Klöckner nennt als Beispiel das Tempolimit, das die Evangelische Kirche befürwortet hat.
Das ist mir für eine Positionierung auch zu kleinteilig. Sind wir jetzt die besseren Verkehrsexperten? Die Diskussion ist legitim, eine Haltung dazu nicht verboten. Aber solche sehr konkreten Fragen sollte man den Fachpolitikern überlassen.
Zu einem anderen politischen Thema äußern Sie sich ebenso wie viele Ihrer Kollegen sehr deutlich: zur AfD. Warum nicht Tempolimit, aber AfD?
Das ist für mich eine andere Kategorie. Auf die großen, ethischen Fragen unserer Zeit müssen wir Antworten liefern. Dazu gehört auch die AfD. Ich finde die Lehre aus der deutschen Geschichte zentral: Rechtsradikalismus führt ins Verderben. Er ist nicht mit dem christlichen Glauben vereinbar.
Wo überschreitet die AfD aus Ihrer Sicht Grenzen?
Ein Herr Höcke äußert sich schlicht menschenverachtend. Zum Beispiel, wenn er Schwarzafrikaner mit Bakterien oder Viren gleichsetzt. Jeder Mensch ist Gottes Ebenbild – egal, wo er geboren ist; egal auch, welche Partei er wählt. Auch ein Herr Höcke ist Gottes Geschöpf, ich begegne ihm mit Respekt und werte ihn als Menschen nicht ab. Aber die Ideologie, die er vertritt, widerspricht dem christlichen Menschenbild.

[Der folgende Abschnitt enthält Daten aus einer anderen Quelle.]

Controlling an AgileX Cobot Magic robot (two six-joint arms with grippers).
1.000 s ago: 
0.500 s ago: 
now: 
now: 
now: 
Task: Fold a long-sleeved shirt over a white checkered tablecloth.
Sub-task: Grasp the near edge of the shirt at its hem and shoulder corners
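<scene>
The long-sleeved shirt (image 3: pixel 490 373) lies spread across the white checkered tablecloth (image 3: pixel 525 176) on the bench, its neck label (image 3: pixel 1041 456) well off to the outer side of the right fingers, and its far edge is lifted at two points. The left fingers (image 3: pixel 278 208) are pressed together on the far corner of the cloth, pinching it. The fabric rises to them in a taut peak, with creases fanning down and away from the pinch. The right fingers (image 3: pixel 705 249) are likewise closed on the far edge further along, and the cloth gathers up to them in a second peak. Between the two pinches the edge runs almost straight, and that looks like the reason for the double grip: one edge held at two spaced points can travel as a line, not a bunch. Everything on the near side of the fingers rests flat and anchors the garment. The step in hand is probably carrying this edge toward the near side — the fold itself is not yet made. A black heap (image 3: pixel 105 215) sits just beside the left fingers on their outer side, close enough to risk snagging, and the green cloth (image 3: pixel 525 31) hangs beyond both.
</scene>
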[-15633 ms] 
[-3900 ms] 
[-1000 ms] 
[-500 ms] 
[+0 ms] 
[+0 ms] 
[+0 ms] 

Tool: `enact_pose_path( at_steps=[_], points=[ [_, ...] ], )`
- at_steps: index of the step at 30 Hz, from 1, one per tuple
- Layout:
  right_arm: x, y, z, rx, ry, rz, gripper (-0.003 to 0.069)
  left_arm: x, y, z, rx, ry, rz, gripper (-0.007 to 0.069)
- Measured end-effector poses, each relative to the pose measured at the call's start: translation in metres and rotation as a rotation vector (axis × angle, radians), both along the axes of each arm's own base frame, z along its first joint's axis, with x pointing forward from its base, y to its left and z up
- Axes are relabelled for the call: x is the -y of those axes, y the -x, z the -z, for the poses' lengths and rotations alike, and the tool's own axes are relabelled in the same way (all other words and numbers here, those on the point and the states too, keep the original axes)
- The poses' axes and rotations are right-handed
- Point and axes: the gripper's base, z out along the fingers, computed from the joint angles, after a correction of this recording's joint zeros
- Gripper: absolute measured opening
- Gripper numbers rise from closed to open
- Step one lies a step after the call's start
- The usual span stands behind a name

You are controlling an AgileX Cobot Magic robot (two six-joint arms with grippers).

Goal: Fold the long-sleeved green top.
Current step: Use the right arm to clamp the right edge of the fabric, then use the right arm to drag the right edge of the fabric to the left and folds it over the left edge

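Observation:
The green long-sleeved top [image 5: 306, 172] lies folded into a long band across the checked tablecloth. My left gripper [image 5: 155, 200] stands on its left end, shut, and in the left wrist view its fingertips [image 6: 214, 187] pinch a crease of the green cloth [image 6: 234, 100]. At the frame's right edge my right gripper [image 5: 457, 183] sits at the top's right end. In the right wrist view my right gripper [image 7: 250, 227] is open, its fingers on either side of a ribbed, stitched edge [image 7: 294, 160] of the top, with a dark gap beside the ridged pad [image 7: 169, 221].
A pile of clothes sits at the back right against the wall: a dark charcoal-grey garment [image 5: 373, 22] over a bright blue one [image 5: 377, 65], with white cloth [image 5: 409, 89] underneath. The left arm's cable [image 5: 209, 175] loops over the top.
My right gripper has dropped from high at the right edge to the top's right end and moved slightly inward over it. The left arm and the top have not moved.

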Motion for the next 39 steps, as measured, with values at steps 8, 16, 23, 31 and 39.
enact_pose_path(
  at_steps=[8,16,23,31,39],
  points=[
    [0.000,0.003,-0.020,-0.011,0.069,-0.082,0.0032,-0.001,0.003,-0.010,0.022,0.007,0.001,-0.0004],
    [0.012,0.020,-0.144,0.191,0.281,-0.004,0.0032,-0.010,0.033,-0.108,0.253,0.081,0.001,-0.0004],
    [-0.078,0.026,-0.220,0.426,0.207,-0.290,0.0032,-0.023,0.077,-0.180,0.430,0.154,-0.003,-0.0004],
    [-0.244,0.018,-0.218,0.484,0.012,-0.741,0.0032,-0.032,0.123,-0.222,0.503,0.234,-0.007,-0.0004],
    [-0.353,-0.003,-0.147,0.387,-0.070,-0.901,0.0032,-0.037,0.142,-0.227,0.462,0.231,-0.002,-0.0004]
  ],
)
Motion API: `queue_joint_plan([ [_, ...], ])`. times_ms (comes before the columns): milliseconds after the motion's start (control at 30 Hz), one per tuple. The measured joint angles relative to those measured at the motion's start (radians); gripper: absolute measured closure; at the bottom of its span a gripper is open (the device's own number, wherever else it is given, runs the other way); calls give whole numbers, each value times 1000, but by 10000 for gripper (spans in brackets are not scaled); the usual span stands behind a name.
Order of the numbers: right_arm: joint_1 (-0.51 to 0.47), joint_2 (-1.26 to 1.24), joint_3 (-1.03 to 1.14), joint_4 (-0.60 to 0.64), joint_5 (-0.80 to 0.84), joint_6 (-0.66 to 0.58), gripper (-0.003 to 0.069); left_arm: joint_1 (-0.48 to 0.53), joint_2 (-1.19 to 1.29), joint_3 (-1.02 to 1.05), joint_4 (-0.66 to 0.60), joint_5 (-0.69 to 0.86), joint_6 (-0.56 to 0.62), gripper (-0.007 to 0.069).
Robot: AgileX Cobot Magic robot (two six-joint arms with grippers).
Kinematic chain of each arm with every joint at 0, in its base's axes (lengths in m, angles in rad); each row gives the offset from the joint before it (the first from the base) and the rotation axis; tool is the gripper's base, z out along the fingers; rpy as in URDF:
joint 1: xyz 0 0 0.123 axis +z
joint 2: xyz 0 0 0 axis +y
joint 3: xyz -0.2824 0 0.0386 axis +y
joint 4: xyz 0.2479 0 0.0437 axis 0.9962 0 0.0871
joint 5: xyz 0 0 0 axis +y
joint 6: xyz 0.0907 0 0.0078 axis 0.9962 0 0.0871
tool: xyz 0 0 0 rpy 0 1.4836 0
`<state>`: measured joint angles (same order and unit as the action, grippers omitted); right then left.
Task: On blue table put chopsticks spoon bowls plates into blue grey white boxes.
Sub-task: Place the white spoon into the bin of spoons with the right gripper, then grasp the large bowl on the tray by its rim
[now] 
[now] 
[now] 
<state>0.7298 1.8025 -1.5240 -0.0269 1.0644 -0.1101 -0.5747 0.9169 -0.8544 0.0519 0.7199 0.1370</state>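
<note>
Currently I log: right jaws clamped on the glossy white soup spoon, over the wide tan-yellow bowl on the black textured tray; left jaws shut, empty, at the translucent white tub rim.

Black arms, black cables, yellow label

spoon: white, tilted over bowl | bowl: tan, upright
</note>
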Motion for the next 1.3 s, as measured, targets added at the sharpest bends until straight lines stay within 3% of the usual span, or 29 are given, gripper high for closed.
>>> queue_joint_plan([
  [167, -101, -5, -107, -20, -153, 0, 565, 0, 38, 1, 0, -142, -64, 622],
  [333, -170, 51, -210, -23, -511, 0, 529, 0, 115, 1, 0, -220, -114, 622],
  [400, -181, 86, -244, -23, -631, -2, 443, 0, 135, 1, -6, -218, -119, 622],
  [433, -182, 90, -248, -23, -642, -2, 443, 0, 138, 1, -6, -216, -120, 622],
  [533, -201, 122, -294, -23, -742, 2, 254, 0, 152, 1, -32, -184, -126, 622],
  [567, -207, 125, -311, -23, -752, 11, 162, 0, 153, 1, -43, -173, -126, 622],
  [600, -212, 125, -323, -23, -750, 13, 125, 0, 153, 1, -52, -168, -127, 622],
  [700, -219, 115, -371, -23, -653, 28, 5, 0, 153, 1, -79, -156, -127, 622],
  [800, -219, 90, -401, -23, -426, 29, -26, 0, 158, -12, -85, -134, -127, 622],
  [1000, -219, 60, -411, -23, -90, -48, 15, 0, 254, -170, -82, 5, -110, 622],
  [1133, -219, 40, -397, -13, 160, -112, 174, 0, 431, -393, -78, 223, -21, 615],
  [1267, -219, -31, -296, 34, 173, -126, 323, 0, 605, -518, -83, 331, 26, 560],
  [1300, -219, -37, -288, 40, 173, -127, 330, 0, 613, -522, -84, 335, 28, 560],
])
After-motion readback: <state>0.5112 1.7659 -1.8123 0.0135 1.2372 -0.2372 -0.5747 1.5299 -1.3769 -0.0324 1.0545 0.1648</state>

Höcke ist nicht die gesamte AfD.
Herr Höcke wird in der AfD auf einem führenden Posten geduldet. Ihm wird von den Verantwortlichen nicht Einhalt geboten, im Gegenteil: Herr Höcke ist jetzt Mainstream in der AfD. Viele Funktionäre äußern sich ähnlich menschenverachtend, vor allem wenn es um Minderheiten geht. Die AfD ist inzwischen eine rechtsradikale Partei – diese Klarheit ist unsere Pflicht.